SECTION 1.4. INTERPRETATION NOT AFFECTED BY HEADINGS, ETC. The division of
this Supplemental Indenture into Articles and Sections and the insertion of
headings are for convenience of reference only and shall not affect the
construction or interpretation hereof.
SECTION 1.5. SINGULAR, PLURAL, ETC. As used herein, the singular shall
include the plural and the singular as the content shall require.
ARTICLE TWO
RESIGNATION AND REPLACEMENT OF TRUSTEE
SECTION 2.1. NOTICE OF RESIGNATION. Royal Trust hereby gives notice to the
Bank of its intention to resign as Trustee under the Indenture effective as of
the date hereof.
SECTION 2.2. WAIVER OF NOTICE. The Bank hereby accepts as sufficient the
notice of resignation given by Royal Trust in Section 2.1.

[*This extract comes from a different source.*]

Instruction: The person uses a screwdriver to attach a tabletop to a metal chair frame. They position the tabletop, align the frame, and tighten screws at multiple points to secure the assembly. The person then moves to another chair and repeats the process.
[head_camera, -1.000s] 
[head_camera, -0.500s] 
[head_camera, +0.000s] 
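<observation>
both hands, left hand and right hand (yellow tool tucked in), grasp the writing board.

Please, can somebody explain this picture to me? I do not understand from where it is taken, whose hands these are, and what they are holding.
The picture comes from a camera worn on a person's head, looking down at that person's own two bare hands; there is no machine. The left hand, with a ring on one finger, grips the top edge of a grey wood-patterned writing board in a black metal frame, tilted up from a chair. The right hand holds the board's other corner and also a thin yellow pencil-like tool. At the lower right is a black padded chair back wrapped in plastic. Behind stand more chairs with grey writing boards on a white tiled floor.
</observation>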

SECTION 2.3. RESIGNATION AND REPLACEMENT OF TRUSTEE. In accordance with the
Indenture and its notice provided in Section 2.1, Royal Trust hereby resigns as
Trustee, which resignation is hereby accepted by the Bank, and Royal Trust is
hereby discharged (i) from all trusts and powers reposed in and conferred upon
Royal Trust under the Indenture and (ii) from all liabilities, obligations and
duties to be performed under the Indenture insofar and to the extent only that
such liabilities, obligations and duties arise from and after the date hereof
and relate to any period, date or time that shall commence or occur on or after
the date hereof.
SECTION 2.4. APPOINTMENT OF CIBC MELLON. The Bank hereby appoints CIBC
Mellon as Trustee under the Indenture in replacement of and as successor to
Royal Trust and acknowledges and declares CIBC Mellon is vested as of and from
the date hereof with the powers, rights, and interests of the Trustee under the
Indenture upon the trusts set forth therein.

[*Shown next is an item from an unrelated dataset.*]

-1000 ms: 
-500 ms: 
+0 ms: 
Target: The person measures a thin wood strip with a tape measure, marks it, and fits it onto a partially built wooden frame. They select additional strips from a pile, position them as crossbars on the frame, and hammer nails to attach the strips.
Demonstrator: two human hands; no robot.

SECTION 2.5. ACCEPTANCE BY CIBC MELLON. CIBC Mellon hereby accepts its
appointment under Section 2.4 as Trustee under the Indenture and agrees as of
and from the date hereof to (i) perform its duties and obligations as Trustee
under the Indenture; and (ii) hold all the rights, privileges and benefits
conferred thereby and by law in trust for the persons who shall from time to
time be holders of Debentures subject to all the terms and conditions set forth
in the Indenture as supplemented and amended hereby.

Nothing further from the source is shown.